With cryptocurrency and digital currencies becoming increasingly popular in the recent past, it is important to evaluate the costs of adopting this new mode of transaction and evaluate its downsides. While doing so, one of the major concerns that arises is the environmental costs of mining bitcoins.
Bitcoin mining is a two–step process. Miners check existing bitcoin transactions to make sure there is no double spending of bitcoins (the same bitcoin should not be used in two different transactions) and ensure their legitimacy. Mining also includes the creation of new bitcoins. All this is possible by solving extremely complex computational mathematical problems, and the miners receive bitcoins as a reward for their efforts.
However, this process consumes a lot of energy. According to the Cambridge Bitcoin Electricity Consumption Index, the bitcoin industry uses 99.3 terawatt hours annually, which is greater than double the annual energy consumption of Singapore. A study published in Nature Climate estimates that bitcoin usage can increase global temperatures by 2°C by 2033. Each bitcoin transaction leaves a carbon footprint of 844.35 kgCO2, equivalent to 1,871,365 VISA transactions. This gives us an idea of the adverse impact of crypto mining on climate change.
Amid controversy over environmental costs, crypto supporters argue that most of the energy used for mining comes from renewable sources and uses cheap electricity even when it uses non-renewable energy. However, these arguments do not have a rational basis. Mining operations are mostly concentrated in China, a country that primarily relies on coal for its energy production. Mining is also common in the Middle East, where cheap electricity is available. But it has led to illegal mining and nationwide blackouts in these countries. Furthermore, the hardware required to set up bitcoin mining creates 22.79 kilotons of electronic waste annually.

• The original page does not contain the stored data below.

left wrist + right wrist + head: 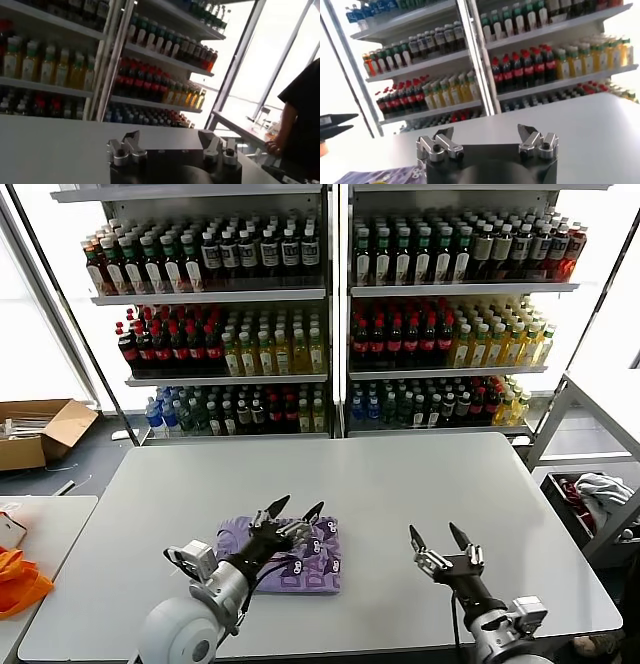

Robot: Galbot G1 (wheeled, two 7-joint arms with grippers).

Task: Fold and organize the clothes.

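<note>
A lavender T-shirt [318,566] lies folded into a small rectangle on the white table [400,484], dark purple print showing on top. My left gripper [296,508] is open and empty, raised just above the shirt's far edge. My right gripper [439,534] is open and empty, lifted over bare table to the right of the shirt. In the right wrist view the right gripper [485,133] has its jaws wide apart, a corner of the shirt [385,175] shows low down, and the left gripper's fingertips [340,120] show at the edge. In the left wrist view the left gripper [169,141] faces the shelves.
Shelves of bottles [330,314] stand behind the table. A cardboard box [45,434] sits on the floor at the left. An orange bag [18,582] lies on a side table. A cart with cloth [600,489] stands at the right. A person [300,125] stands beyond the table.
</note>
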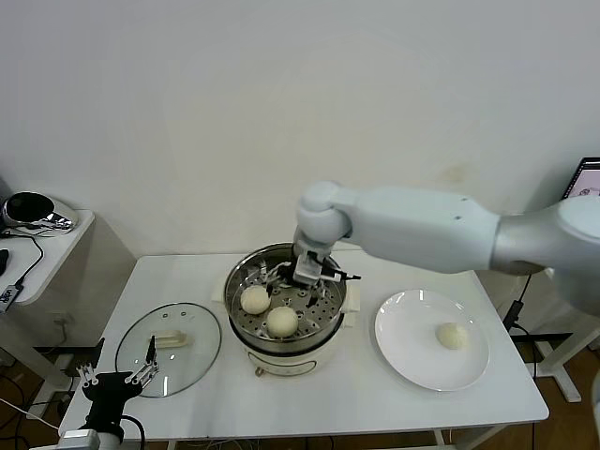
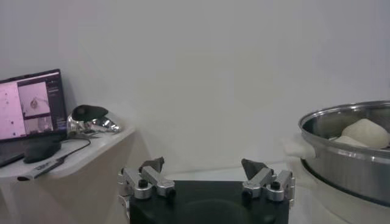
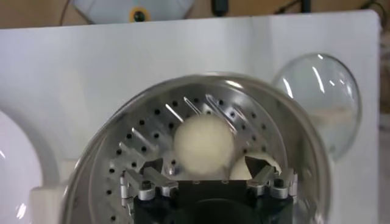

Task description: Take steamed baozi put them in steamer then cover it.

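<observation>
Over the steamer (image 1: 286,319) in the head view, the right gripper (image 1: 302,274) hung spread; two baozi (image 1: 255,299) lay in the tray, one on the plate (image 1: 412,361). From the right wrist, a bun (image 3: 203,143) sat free between the parted fingers (image 3: 146,179). The left gripper (image 2: 207,176) idled wide apart beside the table.

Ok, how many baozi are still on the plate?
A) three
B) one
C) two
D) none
B: in the head view a single baozi lies on the plate, while the others sit on the tray inside the steamer, where the open right gripper hangs.
</observation>
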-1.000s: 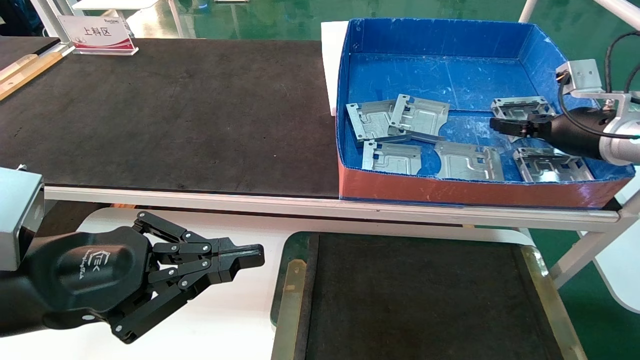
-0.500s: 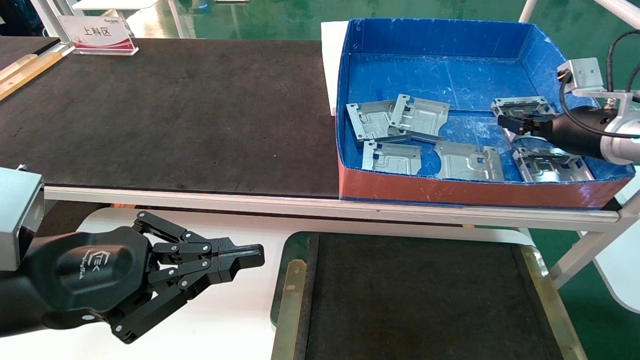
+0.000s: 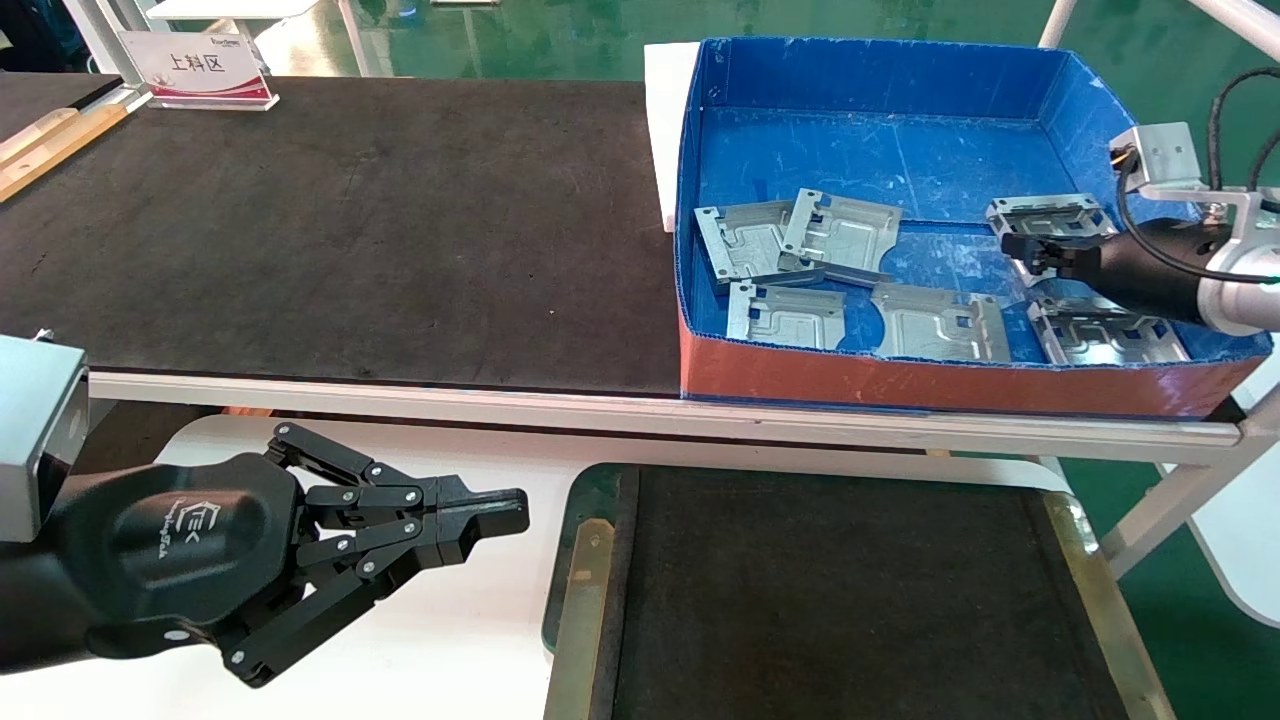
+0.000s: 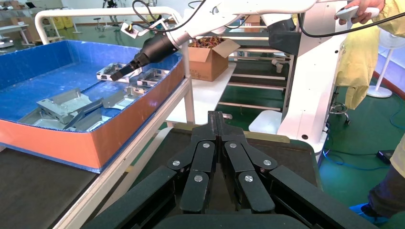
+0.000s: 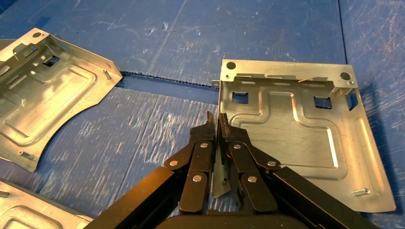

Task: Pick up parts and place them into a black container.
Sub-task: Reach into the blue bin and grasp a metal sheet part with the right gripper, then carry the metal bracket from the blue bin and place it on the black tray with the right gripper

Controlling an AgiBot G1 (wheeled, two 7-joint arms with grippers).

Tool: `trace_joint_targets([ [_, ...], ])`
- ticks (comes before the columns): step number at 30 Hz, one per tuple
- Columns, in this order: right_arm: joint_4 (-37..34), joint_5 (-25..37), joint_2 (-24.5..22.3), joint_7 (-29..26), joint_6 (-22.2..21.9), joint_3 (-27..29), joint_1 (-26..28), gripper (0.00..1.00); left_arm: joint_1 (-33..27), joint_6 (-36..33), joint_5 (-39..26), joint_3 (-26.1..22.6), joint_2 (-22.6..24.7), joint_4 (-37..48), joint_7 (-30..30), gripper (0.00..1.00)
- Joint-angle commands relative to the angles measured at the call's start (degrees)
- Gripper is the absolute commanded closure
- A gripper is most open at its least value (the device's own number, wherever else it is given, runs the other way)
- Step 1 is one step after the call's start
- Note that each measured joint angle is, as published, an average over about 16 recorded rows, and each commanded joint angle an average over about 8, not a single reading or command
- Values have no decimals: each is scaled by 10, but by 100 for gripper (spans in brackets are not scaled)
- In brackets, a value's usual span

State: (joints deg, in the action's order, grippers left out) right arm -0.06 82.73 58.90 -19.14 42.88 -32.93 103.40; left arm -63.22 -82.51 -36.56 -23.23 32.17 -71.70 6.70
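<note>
Several silver parts lie in a blue box (image 3: 1060, 90) on the table's right end. My right gripper (image 3: 1010, 245) reaches into the box and is shut on the edge of one part (image 3: 1045, 215) at the back right. In the right wrist view the jaws (image 5: 216, 119) pinch that part's (image 5: 296, 138) bent edge. Other parts (image 3: 840, 235) (image 3: 940, 322) lie to its left and in front. The black container (image 3: 590, 560) stands below the table's front edge and holds no parts. My left gripper (image 3: 505, 512) is shut and empty, parked just left of the container.
The long black mat-topped table (image 3: 350, 220) stretches left of the box, with a white sign (image 3: 195, 70) at its far left. A white robot base (image 4: 310, 86) and a person in yellow (image 4: 363, 52) stand beyond the container in the left wrist view.
My right gripper has drawn back a little to the right, and the held part has shifted slightly with it. The left arm has not moved.
</note>
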Motion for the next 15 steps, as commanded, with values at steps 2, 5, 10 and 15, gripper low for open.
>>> trace_joint_targets([
  [2,0,0,1,0,1,0,-1,100,0,0,0,0,0,0,0,100],
  [5,1,0,1,-1,1,0,1,100,0,0,0,0,0,0,0,100],
  [10,5,-1,-2,1,4,0,9,100,0,0,0,0,0,0,0,37],
  [15,11,-1,-8,8,13,1,20,100,0,0,0,0,0,0,0,0],
])
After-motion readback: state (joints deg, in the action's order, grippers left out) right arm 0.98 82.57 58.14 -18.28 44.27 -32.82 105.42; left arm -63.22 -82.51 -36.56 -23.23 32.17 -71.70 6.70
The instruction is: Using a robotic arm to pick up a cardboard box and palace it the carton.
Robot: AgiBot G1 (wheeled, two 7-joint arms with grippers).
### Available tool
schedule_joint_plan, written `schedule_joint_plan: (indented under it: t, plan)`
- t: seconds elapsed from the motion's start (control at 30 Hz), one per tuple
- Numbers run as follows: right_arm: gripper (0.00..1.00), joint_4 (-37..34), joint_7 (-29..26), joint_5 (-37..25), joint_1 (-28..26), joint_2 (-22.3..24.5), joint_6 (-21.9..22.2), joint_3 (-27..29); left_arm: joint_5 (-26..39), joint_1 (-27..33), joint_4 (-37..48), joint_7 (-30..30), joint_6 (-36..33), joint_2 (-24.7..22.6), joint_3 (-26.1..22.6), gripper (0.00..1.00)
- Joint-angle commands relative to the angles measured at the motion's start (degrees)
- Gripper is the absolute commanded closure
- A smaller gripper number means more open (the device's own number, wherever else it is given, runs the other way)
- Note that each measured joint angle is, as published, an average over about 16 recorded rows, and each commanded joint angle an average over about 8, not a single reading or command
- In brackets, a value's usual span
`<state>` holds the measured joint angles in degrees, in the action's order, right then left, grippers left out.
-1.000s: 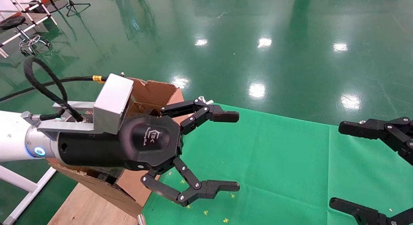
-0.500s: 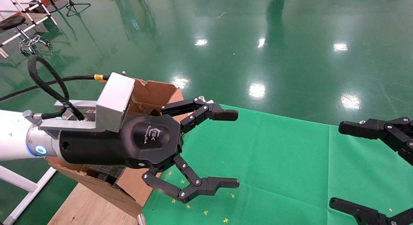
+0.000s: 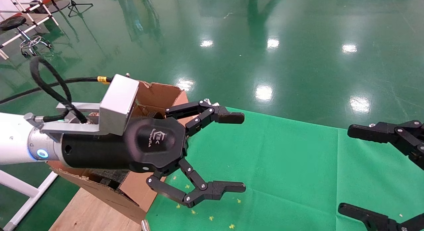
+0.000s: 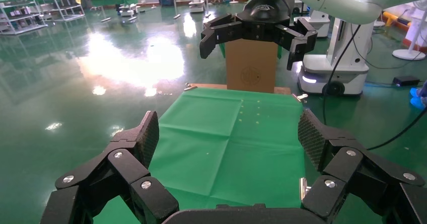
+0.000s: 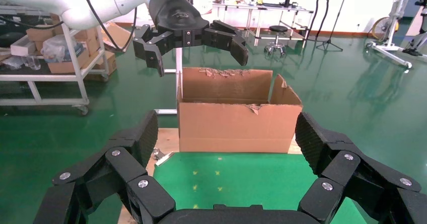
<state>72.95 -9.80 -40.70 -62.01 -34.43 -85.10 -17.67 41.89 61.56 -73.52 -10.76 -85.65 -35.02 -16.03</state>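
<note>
A green cloth-covered table [image 3: 291, 164] stands on glossy green floor [image 3: 265, 42]; beside the large brown corrugated carton [image 5: 236, 110], both grippers gape: left gripper [image 3: 240, 151], right gripper [image 3: 347, 171].

Left gripper [image 4: 229, 133] gapes empty above green cloth [image 4: 221, 143].

Left gripper [image 3: 237, 152] edged lower
lower finger [image 3: 228, 188] sits slightly further down over the green mat [image 3: 281, 164] than before

Your head view looks down over the green tabletop [image 3: 281, 164]; both wrist views face each other across it, sharing the carton [image 5: 236, 113].
</note>
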Motion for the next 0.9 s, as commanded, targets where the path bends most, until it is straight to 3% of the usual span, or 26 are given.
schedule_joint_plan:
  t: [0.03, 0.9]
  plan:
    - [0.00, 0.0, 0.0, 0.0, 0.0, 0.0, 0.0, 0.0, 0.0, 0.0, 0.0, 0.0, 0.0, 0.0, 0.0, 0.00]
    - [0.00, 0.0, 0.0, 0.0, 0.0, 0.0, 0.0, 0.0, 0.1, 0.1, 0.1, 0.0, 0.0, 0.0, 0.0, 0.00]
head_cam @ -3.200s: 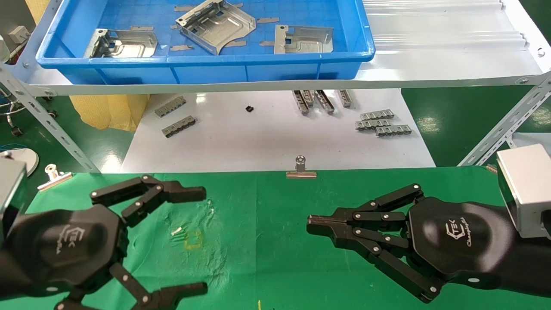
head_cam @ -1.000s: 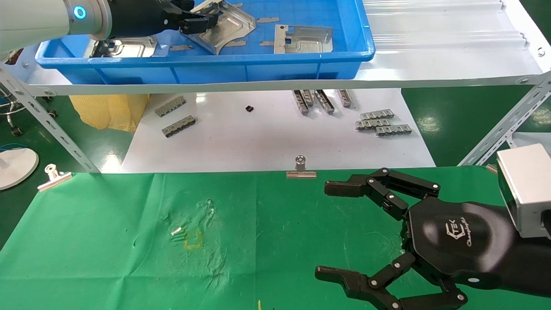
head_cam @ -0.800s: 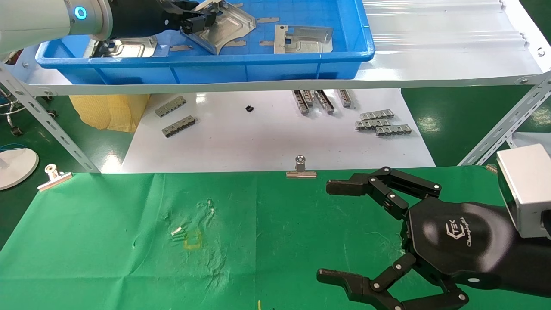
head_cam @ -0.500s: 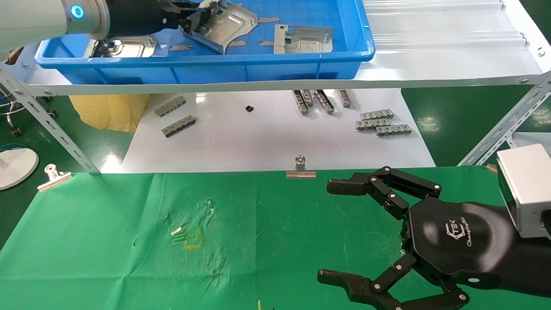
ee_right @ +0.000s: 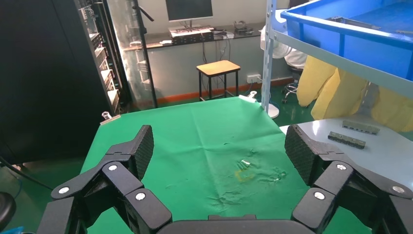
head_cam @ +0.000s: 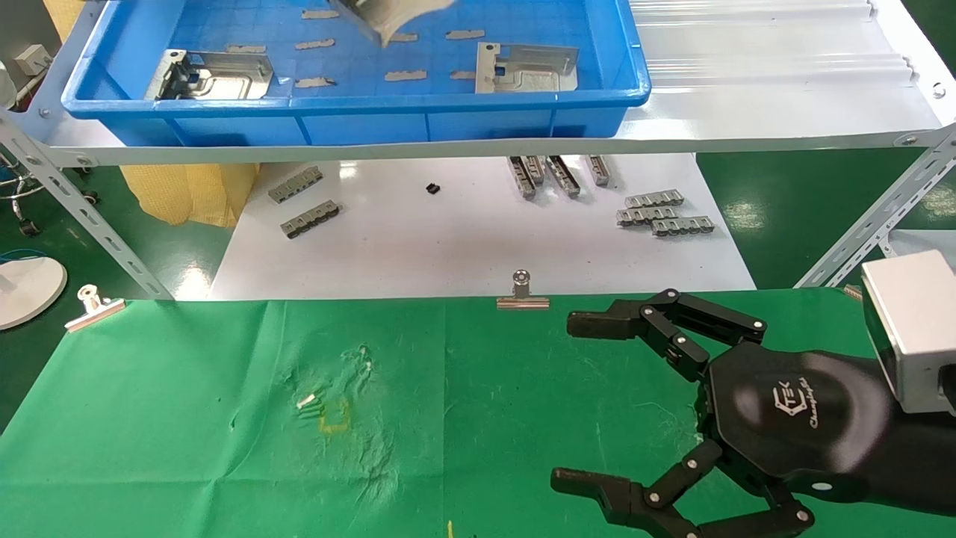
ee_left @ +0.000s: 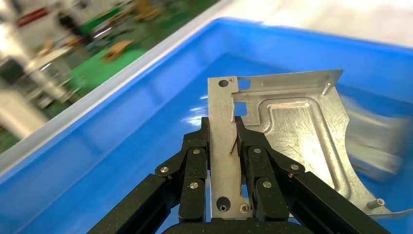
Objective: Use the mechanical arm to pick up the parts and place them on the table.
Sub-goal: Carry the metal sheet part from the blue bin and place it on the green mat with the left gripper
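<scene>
In the left wrist view my left gripper (ee_left: 224,130) is shut on the upright flange of a shiny silver part (ee_left: 292,122) and holds it above the blue tray (ee_left: 122,141). In the head view only the lower edge of this part (head_cam: 388,15) shows at the top; the left gripper itself is out of that view. Two more parts lie in the tray, one at the left (head_cam: 213,75) and one at the right (head_cam: 526,69). My right gripper (head_cam: 582,402) is open and empty over the right side of the green table (head_cam: 224,418); it also shows in the right wrist view (ee_right: 221,146).
The blue tray (head_cam: 358,112) stands on a white metal-framed shelf (head_cam: 747,112). Thin grey slivers lie on the tray floor. Below, a white board (head_cam: 463,239) carries grey comb-like strips (head_cam: 661,217). A binder clip (head_cam: 522,291) sits on the cloth's far edge.
My left gripper went from the table to the tray, shut on the middle part and lifted it up out of the head view. My right gripper opened and has since stayed still.
</scene>
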Motion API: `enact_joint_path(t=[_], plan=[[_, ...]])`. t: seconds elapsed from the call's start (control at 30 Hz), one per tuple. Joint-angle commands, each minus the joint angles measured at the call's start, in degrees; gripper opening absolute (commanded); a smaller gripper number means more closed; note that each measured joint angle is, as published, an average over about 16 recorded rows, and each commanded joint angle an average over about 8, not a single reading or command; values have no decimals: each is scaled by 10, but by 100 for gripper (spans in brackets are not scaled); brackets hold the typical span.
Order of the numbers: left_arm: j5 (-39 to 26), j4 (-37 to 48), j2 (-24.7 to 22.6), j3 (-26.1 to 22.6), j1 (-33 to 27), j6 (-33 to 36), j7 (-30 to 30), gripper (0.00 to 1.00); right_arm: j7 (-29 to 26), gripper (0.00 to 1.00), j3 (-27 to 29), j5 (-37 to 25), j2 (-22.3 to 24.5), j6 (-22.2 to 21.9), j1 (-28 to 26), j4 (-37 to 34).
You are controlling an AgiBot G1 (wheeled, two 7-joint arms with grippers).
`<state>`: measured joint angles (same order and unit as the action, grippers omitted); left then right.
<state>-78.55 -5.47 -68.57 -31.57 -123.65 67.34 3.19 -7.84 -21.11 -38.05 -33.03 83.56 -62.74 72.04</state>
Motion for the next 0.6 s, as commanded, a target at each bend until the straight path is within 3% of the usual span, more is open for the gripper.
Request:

Given this information, we understand that adoption of cryptocurrency can significantly exacerbate climate change and negatively affect the environment. Even Elon Musk, an active cryptocurrency advocate, said that Tesla would not accept bitcoins until they could be produced sustainably. And there is hope. Cryptocurrencies such as EOS and Cardano do not use mining due to their proof-of-stake mechanisms. However, established blockchain networks such as Ethereum and Bitcoin will take time to move to greener mechanisms.